Look through the listing for the string "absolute" and copy out every line that holds it.
------ Given data
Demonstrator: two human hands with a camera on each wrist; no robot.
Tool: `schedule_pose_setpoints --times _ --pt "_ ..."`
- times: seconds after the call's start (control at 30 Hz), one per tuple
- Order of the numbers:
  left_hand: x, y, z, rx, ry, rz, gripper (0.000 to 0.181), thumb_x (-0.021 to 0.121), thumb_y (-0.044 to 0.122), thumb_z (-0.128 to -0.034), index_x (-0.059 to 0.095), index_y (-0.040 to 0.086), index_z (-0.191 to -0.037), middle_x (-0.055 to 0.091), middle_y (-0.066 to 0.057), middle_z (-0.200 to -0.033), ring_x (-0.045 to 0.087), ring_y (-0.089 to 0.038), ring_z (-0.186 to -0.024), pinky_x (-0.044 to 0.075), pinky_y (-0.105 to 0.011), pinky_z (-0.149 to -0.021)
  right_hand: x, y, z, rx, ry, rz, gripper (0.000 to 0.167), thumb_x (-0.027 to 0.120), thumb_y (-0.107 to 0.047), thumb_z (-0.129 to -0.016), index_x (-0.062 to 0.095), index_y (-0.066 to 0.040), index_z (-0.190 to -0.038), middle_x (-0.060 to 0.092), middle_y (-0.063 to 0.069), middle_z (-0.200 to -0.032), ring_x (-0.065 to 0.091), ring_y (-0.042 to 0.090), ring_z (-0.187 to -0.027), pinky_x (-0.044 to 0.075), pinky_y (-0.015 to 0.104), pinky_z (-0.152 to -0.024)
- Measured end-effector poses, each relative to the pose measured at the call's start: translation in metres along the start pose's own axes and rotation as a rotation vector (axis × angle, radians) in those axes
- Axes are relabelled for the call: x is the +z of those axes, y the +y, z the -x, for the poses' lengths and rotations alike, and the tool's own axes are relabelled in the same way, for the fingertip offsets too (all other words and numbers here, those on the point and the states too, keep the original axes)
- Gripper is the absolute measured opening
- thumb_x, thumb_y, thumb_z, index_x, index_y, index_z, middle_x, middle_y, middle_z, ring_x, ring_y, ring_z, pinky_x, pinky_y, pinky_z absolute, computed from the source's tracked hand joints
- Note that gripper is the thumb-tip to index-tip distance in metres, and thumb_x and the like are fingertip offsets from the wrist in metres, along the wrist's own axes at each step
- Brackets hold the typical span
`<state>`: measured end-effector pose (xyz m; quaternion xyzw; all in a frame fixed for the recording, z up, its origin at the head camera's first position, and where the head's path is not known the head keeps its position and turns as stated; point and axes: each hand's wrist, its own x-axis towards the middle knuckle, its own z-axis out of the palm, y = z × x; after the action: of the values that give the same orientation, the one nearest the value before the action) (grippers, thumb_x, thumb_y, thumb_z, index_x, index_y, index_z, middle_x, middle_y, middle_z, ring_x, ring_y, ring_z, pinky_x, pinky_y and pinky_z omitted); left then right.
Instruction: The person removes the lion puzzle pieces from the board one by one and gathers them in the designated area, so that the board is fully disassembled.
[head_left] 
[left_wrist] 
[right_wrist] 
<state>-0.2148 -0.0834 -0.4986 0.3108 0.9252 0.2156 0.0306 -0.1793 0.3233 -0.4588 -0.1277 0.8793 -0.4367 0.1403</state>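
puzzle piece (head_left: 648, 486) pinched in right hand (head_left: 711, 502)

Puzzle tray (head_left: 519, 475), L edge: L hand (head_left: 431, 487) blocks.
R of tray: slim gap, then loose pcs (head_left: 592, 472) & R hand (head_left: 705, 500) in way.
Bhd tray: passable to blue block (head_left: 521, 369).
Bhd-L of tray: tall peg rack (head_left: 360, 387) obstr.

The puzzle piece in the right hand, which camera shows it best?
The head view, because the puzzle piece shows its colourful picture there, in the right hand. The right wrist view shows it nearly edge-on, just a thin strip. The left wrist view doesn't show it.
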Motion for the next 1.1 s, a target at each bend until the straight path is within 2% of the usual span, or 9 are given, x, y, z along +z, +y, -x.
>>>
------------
• _Output for this exercise_
- Gripper is the absolute measured opening
- thumb_x, thumb_y, thumb_z, index_x, index_y, index_z, middle_x, middle_y, middle_z, ring_x, ring_y, ring_z, pinky_x, pinky_y, pinky_z absolute, computed from the source's tracked hand joints

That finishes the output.